• [WHAT THIS TASK INVOLVES]:
Look in the material below for the line holding "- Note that". Set it down exactly, with each later line up to and including the line holding "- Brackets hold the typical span".

(RECORDED DATA)

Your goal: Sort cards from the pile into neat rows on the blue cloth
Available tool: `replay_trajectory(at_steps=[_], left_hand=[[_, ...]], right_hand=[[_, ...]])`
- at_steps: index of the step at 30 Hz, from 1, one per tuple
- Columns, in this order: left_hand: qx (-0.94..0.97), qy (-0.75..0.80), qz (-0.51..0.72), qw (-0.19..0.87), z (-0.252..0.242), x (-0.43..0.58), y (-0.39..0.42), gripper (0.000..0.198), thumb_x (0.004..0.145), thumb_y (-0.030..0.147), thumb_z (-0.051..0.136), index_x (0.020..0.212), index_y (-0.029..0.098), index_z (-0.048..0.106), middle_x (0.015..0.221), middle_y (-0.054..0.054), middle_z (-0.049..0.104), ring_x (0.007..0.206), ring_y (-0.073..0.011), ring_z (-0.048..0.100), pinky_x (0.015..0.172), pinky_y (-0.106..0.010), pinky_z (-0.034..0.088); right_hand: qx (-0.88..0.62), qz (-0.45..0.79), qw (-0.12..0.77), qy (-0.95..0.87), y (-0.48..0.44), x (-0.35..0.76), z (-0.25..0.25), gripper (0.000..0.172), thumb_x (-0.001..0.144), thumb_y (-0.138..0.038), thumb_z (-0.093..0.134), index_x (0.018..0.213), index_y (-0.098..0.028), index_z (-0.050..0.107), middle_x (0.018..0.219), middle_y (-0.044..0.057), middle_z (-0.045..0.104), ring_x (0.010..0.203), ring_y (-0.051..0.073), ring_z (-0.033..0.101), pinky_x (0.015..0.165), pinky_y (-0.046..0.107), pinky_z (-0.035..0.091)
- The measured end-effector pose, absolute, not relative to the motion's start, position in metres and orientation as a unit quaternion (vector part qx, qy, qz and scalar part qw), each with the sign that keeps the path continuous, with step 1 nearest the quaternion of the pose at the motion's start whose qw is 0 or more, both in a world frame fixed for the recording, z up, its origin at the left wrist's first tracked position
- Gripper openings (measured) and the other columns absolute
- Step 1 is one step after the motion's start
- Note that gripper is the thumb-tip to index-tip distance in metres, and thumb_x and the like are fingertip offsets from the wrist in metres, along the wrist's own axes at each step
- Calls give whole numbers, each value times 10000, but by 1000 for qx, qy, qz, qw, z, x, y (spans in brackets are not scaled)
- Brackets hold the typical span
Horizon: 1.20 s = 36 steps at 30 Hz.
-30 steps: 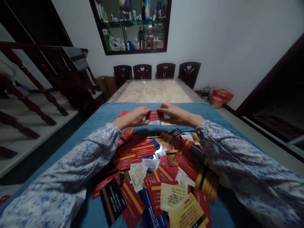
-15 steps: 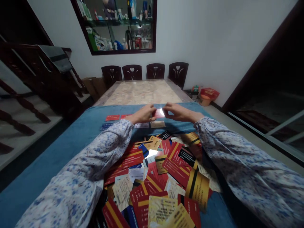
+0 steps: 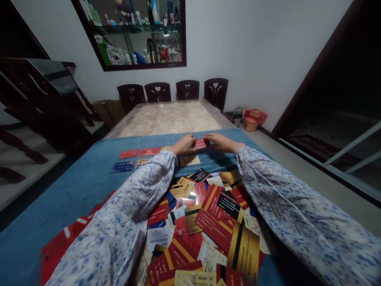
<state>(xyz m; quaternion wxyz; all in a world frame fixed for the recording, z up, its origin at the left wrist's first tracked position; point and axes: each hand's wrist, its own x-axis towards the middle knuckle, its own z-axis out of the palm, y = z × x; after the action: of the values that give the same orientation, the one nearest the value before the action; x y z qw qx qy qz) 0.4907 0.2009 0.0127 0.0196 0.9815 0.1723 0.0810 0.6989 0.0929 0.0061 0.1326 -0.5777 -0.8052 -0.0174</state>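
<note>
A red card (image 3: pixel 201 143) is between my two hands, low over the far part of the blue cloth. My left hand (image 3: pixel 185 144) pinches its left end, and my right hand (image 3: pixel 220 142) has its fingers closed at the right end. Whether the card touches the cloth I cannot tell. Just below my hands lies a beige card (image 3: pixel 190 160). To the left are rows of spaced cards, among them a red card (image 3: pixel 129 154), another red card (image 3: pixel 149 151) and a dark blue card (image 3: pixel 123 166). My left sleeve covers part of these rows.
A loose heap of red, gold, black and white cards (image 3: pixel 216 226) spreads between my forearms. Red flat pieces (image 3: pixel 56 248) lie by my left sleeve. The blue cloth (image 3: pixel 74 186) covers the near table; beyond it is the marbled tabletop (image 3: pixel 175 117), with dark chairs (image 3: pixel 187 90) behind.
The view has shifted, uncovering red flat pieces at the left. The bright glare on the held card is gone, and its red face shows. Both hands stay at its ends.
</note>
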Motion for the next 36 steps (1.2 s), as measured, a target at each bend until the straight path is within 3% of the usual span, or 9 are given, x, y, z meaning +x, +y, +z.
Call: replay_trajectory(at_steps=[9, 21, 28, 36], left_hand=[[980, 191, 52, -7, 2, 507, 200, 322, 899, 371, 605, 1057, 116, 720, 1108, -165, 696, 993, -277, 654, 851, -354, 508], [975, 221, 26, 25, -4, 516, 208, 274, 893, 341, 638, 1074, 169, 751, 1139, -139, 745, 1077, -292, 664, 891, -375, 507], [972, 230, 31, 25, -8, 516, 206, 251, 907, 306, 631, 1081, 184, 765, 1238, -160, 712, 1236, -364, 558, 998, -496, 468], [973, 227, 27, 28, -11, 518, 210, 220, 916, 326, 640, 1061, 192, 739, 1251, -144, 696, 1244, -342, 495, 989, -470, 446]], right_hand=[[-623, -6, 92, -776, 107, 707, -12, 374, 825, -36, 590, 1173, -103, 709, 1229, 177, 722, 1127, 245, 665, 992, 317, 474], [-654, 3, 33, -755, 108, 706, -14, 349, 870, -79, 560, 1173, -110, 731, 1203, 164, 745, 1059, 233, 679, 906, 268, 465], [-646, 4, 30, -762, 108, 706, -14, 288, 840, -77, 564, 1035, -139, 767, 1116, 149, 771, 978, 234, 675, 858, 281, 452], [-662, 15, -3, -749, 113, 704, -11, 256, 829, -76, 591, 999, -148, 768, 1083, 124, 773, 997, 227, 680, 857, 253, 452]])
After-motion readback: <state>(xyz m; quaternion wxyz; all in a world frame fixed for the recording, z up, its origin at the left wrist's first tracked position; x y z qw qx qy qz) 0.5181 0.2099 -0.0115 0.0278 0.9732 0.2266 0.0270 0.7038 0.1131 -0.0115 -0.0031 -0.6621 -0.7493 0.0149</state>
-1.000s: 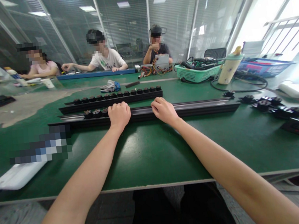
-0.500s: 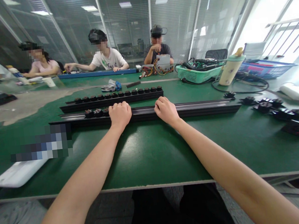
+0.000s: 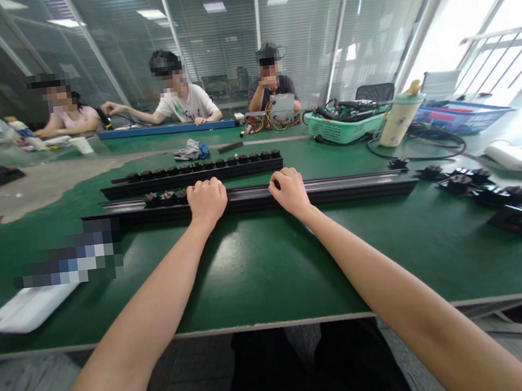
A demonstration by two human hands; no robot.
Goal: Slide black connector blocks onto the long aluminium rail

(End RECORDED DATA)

• [RESULT]:
- Note that gripper is the thumb-tip to index-tip distance in metres, and thumb_x and the like are fingertip offsets from the wrist in metres, along the wrist's own axes at each step
- Calls give whole numbers, each value times 10000, but by 1000 for qx, qy, qz, qw, z, x, y (spans in brackets are not scaled)
- Brackets hold the typical span

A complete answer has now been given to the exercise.